EPA's Proposed Power Plant Regs: Solid Legal Footing, Considerable Flexibility

William Buzbee

June 3, 2014

On June 2, 2014, the United States Environmental Protection Agency issued its much awaited and debated proposed Clean Air Act Section 111(d) regulations to reduce greenhouse gas (GHG) emissions from existing electric utility generating units, colloquially referred to as power plants.  And because the largest GHG emitters in this category are coal burning plants, such plants and linked businesses and coal-intensive jurisdictions all have nervously awaited these proposals.  In an earlier blog analysis, I assessed the statutory language and how it provides EPA with considerable latitude to allow for flexibility and trading of pollution.

Now we have the actual proposal, which in turn solicits comments as the next step in the notice and comment process.  Weighing in at 645 pages, this proposal will be scrutinized by  legions of lawyers, environmentalists, and political pundits in the coming months.  Nevertheless, a quick review of this important proposal reveals its basic logic and strong legal basis.  Most importantly, it provides a huge amount of flexibility and room for cost-effective trading and energy efficiency. It also is careful not to punish utilities and jurisdictions that have been leaders in their embrace of GHG reducing strategies and energy efficiency.  If finalized, markets for energy efficiency and reduced energy demand should thrive, as should carbon trading markets.
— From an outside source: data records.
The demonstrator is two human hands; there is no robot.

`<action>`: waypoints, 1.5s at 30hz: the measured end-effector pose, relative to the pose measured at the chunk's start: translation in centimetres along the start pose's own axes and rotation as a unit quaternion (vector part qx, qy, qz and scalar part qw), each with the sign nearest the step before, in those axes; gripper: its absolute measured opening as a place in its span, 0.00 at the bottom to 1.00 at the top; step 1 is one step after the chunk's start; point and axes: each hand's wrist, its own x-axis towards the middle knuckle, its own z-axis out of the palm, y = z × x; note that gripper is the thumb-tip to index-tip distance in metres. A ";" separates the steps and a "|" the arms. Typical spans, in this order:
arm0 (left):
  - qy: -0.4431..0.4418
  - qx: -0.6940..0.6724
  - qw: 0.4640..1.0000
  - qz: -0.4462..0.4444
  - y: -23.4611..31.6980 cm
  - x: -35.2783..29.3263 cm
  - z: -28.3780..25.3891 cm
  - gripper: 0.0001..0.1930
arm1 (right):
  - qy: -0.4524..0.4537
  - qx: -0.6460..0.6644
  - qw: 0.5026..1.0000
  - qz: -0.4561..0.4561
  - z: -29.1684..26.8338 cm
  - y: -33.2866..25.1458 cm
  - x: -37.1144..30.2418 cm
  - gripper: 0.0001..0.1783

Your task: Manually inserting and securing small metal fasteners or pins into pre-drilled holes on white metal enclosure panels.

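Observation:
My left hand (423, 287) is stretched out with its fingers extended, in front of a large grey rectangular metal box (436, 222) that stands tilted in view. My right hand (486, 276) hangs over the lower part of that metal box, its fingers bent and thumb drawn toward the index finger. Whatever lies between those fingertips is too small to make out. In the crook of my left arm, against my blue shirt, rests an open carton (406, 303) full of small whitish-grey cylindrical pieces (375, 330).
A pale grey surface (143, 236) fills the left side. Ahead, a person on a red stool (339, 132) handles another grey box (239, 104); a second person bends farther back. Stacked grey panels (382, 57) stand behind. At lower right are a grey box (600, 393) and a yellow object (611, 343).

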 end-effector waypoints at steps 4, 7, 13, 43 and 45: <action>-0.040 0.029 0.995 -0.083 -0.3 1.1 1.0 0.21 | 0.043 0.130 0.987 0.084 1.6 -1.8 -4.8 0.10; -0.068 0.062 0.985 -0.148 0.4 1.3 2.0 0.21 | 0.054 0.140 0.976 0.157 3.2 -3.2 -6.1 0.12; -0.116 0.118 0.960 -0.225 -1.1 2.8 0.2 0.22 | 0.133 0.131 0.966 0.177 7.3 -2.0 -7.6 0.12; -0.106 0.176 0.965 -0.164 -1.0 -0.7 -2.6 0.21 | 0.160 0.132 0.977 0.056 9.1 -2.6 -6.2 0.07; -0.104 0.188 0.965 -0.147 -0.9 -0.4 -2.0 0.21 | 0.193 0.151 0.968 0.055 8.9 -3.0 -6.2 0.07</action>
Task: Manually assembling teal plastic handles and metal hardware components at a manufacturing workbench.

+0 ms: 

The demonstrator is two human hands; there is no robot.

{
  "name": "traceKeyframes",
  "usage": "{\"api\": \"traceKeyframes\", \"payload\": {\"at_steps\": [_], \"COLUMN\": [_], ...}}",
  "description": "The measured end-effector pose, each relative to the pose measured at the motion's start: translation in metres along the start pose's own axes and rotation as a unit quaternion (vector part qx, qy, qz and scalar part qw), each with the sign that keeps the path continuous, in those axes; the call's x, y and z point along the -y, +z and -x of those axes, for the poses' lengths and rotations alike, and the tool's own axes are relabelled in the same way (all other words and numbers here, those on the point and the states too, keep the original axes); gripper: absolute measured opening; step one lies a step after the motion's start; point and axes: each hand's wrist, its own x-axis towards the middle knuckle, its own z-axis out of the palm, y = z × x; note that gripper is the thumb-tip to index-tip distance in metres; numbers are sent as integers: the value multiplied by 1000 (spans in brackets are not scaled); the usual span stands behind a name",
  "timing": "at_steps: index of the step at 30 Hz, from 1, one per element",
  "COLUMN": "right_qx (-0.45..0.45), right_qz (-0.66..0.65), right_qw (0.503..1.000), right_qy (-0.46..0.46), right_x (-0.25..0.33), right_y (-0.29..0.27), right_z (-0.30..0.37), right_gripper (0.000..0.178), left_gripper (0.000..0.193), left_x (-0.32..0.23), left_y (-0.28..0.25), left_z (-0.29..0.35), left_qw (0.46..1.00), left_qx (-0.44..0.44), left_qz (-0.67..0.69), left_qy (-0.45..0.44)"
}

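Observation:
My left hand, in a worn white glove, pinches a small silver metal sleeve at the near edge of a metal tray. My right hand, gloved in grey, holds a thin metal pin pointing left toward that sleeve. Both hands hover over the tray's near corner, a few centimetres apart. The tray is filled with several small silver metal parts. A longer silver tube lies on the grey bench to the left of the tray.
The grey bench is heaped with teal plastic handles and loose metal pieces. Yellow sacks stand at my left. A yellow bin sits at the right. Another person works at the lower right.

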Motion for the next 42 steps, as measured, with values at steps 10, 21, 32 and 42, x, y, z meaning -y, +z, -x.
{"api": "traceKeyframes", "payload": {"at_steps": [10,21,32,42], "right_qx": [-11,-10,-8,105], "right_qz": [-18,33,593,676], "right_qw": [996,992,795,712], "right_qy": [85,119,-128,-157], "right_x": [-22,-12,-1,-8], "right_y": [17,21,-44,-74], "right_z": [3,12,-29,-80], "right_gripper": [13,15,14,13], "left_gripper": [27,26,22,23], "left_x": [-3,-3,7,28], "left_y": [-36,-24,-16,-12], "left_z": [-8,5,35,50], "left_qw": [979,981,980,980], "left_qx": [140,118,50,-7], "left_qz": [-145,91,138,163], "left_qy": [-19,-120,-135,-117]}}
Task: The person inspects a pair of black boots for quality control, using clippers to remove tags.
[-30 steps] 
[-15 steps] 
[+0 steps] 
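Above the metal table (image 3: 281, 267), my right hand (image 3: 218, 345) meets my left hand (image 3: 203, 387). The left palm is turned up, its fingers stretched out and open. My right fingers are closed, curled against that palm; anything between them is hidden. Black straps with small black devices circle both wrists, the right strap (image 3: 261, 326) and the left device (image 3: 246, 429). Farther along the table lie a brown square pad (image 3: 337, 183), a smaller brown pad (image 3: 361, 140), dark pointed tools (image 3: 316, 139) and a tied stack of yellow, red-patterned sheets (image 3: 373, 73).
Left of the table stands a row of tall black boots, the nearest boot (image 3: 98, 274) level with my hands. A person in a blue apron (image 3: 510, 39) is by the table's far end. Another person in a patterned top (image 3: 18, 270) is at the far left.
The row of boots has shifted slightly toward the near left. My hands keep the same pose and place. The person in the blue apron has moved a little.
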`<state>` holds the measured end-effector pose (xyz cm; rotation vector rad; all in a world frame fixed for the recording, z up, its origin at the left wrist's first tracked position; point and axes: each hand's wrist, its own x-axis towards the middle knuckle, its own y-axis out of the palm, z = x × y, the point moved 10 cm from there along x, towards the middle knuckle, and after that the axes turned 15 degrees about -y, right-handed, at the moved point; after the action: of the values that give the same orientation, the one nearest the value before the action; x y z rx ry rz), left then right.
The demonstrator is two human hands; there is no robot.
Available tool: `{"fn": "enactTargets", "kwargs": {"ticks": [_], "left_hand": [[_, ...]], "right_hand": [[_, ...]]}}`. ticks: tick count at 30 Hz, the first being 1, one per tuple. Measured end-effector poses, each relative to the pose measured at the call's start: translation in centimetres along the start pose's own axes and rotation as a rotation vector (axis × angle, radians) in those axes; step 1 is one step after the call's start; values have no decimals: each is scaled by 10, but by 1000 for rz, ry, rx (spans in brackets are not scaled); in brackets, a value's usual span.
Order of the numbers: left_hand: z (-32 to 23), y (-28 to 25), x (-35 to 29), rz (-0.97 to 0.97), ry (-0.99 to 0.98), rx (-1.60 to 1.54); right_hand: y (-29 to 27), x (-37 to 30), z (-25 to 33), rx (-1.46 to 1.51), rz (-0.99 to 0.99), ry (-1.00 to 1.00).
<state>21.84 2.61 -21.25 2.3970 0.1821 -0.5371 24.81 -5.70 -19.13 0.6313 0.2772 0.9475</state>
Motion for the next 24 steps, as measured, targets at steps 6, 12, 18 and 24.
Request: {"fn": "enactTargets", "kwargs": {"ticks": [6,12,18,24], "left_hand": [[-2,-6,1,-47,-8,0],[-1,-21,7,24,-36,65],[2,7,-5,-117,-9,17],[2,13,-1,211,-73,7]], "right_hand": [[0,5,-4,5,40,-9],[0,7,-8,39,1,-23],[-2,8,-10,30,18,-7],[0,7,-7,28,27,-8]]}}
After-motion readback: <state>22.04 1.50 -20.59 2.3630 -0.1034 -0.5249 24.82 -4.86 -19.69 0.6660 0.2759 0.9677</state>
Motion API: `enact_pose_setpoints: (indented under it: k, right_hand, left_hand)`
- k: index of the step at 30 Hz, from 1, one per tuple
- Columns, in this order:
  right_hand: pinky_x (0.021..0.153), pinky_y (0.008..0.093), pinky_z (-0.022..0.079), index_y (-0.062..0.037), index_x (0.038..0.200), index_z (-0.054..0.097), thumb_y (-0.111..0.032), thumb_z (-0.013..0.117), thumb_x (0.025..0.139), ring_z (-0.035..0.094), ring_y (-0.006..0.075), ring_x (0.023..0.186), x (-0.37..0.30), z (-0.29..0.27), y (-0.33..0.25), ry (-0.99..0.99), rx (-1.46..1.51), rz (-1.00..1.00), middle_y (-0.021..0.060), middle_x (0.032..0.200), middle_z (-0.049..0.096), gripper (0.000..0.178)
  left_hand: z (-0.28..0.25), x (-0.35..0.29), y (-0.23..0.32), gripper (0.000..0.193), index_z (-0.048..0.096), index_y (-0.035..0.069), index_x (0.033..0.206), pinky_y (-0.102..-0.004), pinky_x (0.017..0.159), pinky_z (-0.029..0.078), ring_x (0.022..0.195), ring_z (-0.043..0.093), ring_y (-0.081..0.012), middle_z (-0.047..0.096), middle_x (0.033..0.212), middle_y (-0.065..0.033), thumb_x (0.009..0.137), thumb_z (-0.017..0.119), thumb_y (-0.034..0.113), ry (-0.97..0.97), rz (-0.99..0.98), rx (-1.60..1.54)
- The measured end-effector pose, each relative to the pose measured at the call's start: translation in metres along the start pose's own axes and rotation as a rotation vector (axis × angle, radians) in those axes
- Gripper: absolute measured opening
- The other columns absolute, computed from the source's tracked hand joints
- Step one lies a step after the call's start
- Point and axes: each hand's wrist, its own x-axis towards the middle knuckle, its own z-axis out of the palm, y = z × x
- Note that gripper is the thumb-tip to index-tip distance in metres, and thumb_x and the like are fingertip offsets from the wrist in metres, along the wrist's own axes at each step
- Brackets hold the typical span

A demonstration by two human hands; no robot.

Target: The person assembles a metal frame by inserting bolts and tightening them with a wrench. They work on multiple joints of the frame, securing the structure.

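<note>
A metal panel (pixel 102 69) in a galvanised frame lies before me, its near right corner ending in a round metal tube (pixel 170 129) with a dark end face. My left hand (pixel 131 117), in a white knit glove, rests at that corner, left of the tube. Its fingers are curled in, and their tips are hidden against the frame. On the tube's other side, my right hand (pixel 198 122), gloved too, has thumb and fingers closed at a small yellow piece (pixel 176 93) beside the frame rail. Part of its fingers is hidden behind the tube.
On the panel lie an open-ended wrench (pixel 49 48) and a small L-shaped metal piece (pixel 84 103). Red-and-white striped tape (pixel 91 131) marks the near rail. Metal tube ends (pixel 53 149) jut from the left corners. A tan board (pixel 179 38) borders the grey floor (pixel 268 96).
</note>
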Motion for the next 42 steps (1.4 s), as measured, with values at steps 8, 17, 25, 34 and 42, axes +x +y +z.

The proposal is not the President “going it alone,” but rooted in the Clean Air Act’s language

A now almost ubiquitous refrain, mostly from critics of the current administration but sometimes even from the White House itself, is that the President is “going it alone,” acting without Congress, or relying on his “executive” power to make climate change progress.  While it is true that Congress did not pass any of the climate-specific bills proposed early in the Obama Administration, the Supreme Court definitively ruled back in 2007 that GHG emissions were a pollutant that could be regulated under the Clean Air Act.  And with subsequent findings by EPA linked to ever stronger science about climate change harms, plus more recent court decisions, EPA undoubtedly has authority to act here under existing law long ago passed by Congress.  This is action rooted in well-established legal authority.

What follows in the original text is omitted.